И резким движением схватил его рукой за горло. Зиновий не сопротивлялся. Но и скулить не стал. Закрыл глаза – в бессилии предпринять что-либо в свою защиту. И в ожидании, будь что будет.
– Нифель, оставь его! – услышал Зиновий чей-то властный и в то же время флегматичный голос. – Не ведется тюльпан на примочку, и не надо. Пусть шнырит, а обижать его не надо. Пусть пока живет…
Зиновий не знал, кто заступился за него. Но ясно, что этот человек имел какую-то власть над фиксатым. Да и над всеми, кто находился в камере.
Нифель отпустил Зиновия.
– Живи, чушок, пока живется. А про парашу не забывай…
Так началась его новая жизнь, весь смысл которой вдруг свелся к одной-единственной, но позорной в этом мире обязанности – убирать и чистить сортир за каждым, кто справит в нем нужду. А камера вмещала в себя без малого тридцать человек, считай, целый взвод, если по армейским понятиям. Жаль, что понятия здесь были совсем другие, гораздо более злые и извращенные. Дембеля со своими замашками отдыхали…
Зиновий понял, что по злой воле мерзкого Нифеля он попал в разряд парашников, униженных арестантов, чье положение лишь ненамного лучше «обиженных»
Но в один прекрасный день все вдруг изменилось. Зиновия вдруг позвал к себе сам Осьмак, тот самый камерный авторитет, который как бы заступился за него. Это был прожженный лагерной жизнью мужчина с желтым и сухим, как у мумии, лицом.
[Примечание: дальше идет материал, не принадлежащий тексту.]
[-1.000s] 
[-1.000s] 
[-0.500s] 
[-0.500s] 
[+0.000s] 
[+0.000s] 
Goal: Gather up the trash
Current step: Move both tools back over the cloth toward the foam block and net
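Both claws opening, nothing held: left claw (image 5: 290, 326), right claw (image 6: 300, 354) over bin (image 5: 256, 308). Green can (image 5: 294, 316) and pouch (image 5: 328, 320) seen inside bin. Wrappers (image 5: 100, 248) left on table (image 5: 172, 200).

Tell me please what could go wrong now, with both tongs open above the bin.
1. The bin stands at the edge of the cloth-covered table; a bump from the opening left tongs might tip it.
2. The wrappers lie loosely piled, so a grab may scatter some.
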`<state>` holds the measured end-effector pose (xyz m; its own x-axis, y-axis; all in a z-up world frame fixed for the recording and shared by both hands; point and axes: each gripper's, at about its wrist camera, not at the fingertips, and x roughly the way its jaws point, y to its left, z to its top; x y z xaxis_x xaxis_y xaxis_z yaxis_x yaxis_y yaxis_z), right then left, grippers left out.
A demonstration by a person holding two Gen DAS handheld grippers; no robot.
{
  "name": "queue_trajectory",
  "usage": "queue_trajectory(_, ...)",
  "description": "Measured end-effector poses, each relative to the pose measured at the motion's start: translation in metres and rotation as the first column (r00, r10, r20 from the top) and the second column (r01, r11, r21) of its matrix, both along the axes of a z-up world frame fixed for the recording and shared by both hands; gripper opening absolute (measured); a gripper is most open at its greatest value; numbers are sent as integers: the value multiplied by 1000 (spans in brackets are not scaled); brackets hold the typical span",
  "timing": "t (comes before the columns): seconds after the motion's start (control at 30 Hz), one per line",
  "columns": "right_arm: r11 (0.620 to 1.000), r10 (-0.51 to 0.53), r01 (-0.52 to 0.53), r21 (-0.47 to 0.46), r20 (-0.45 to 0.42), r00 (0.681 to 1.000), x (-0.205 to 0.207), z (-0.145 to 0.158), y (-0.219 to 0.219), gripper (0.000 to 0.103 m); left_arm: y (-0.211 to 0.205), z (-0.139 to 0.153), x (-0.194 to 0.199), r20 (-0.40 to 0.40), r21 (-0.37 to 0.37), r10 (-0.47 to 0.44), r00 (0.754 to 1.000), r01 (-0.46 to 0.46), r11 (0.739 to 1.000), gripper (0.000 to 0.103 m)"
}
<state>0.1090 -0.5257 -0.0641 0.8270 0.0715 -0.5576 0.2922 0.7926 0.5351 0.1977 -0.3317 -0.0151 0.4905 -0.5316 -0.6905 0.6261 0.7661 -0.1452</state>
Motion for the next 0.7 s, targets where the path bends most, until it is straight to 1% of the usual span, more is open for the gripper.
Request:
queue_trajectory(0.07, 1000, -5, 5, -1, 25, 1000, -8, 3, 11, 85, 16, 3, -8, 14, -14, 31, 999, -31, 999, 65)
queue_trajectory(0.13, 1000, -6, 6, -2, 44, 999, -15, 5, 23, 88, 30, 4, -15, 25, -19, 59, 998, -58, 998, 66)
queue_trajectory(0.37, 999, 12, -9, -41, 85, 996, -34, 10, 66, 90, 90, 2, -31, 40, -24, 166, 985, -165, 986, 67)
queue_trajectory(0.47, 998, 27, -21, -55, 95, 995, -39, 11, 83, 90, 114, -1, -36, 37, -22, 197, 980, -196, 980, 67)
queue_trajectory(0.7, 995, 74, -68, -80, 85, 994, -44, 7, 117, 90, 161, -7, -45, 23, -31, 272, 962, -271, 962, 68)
И взгляд был как у египетского сфинкса – каменно-холодный, неживой. В знак благоволения он предложил Зиновию присесть на табурет возле своей шконки.
– Что ж ты, Зина, не сказал, что тебя Волосатиком кличут, а? – спросил Осьмак с упреком, который никак не отразился на его лице.
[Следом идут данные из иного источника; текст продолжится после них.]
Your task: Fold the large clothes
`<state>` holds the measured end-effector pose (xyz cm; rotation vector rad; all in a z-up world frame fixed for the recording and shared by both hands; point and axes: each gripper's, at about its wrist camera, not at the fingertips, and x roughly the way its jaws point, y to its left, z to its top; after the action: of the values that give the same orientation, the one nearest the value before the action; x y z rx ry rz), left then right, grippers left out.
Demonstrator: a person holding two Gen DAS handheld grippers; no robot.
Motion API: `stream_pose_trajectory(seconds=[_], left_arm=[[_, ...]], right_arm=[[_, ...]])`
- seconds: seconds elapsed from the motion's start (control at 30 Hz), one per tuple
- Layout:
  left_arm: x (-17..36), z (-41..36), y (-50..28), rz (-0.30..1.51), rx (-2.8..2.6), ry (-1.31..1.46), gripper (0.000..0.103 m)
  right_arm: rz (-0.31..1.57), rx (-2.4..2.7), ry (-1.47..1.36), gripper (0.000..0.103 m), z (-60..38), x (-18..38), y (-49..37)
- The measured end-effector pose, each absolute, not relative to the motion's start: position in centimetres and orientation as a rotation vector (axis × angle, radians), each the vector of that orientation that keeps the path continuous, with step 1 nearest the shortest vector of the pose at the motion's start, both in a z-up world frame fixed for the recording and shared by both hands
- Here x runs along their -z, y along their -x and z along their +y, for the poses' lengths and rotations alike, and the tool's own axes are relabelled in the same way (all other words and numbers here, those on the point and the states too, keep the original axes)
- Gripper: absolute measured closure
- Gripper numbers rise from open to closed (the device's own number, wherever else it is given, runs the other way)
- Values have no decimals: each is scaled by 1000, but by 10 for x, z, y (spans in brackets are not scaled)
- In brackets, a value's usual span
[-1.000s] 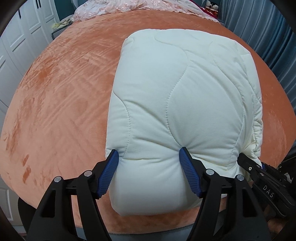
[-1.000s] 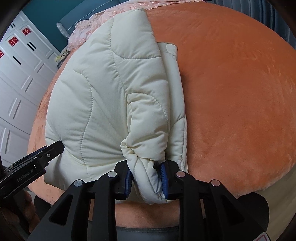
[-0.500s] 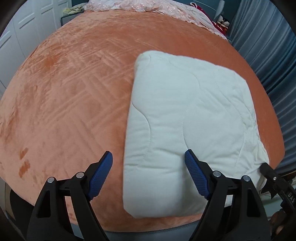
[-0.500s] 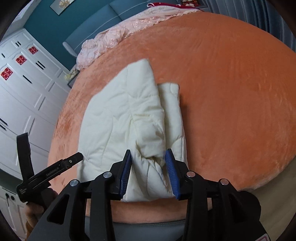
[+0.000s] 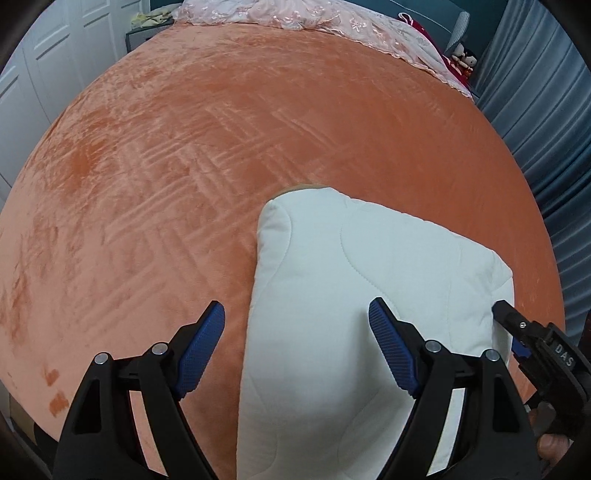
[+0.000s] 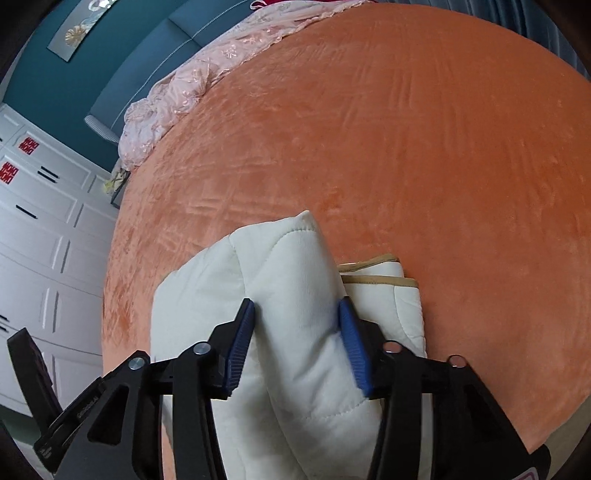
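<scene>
Inspector: Nearest first. Your left gripper [image 5: 295, 350] points steeply down over the near edge of the bed [image 5: 184, 177]. Its jaws stand wide, and neither blue pad presses on anything. The folded cream quilted jacket [image 5: 369, 295] lies under them, with its left edge between the pads.

Operator: And the right gripper?

Inspector: Your right gripper [image 6: 297, 347] also tilts down. Its jaws have just been closing and stand narrow. Both pads press a raised fold of the jacket [image 6: 291, 280] between them. To its right, flatter layers with a tan-trimmed edge lie on the orange cover.

Operator: Any writing to record?

Inspector: On the right gripper's body, seen at the lower right of the left wrist view, the white letters "DAS" can be read. A fingertip shows just below that body. On the left gripper's body, in the right wrist view, there is a printed word, too small to read.

Operator: Where does the garment lie?

Inspector: At the near edge of the bed, lying on the orange plush cover. Farther back, a pink embroidered bedspread [image 6: 177, 99] is bunched at the head of the bed. White wardrobe doors [image 6: 40, 229] carry red paper emblems, which I cannot read. A framed picture [image 6: 79, 31] hangs on the teal wall.
</scene>
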<state>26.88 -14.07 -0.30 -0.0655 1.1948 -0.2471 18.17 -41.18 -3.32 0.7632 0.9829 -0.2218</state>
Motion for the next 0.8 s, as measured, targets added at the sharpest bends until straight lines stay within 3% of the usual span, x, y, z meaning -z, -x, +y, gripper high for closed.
stream_pose_trajectory(seconds=[0.1, 0.27, 0.33, 0.8], left_arm=[[10, -156, -273, 1193, 262, 36, 25], [28, -182, -274, 1187, 282, -5, 25], [34, -188, -273, 1164, 272, -33, 19], [80, -203, -284, 1132, 227, -83, 8]], right_arm=[[917, 240, -748, 92, -413, 37, -178], [940, 310, -588, 93, -408, 61, -180], [952, 315, -553, 92, -407, 71, -182], [941, 301, -509, 81, -407, 110, -193]])
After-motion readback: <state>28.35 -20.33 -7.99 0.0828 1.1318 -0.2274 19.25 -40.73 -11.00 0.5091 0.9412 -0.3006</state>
И взгляд все такой же безучастный. Только в голосе угадывались мягкие нотки.
– Ну, то на воле было, – пожал плечами Зиновий.
– На воле ты шары с Лесничим катал.
– Было дело.
– И Черняка знаешь.
– Видел.
– Черняк – большой человек. Его слово много значит. А он слово за тебя сказал. Малява пришла, браток. И сказано там, что ты нормальный пацан. Но ты же не пацан, Волосатик. Ты – шнырь позорный. Как же ты опустился до такой жизни, а?
Зиновий ничего не сказал. Лишь обреченно пожал плечами.
– Плохи твои дела, Волосатик. Своим тебе уже никогда не стать. Но с параши мы тебя снять можем. Да, пацаны? – смотрящий обвел взглядом своих пристяжных, присутствующих при разговоре.
Никто из блатных не проронил и слова. Все мрачно и неприязненно смотрели на Зиновия. Никто не хотел давать ему шанс.
– Видишь, не принимает тебя братва. А с параши мы тебя все же снимем.
Осьмак снова взглянул на своих.
– Так надо, братва. Черняк сказал. Волосатик мента умочил. Конкретного мента, который братве кровь портил. Я-то думал, ты дедушку лопатой прибил. А ты мента разменял.
– Э-э, ну это уже другой базар, – сказал блатарь по кличке Рубел.
– Мусора увалить – святое дело, – вторил ему Нифель.
– А ты чо, в натуре легавого вмокрил? – спросил Вертун.
– Ну, так вышло… – пожал плечами Зиновий.
Он не хотел брать на себя чужую вину даже перед лицом отъявленных уголовников. Но в этом он видел возможность вырваться из тех унизительных тисков, в которые зажала его тюремная жизнь. Если убийство опера поднимет его престиж, то почему не взять его на себя? Ведь он же не на допросе, вокруг такие же арестанты, как и он сам.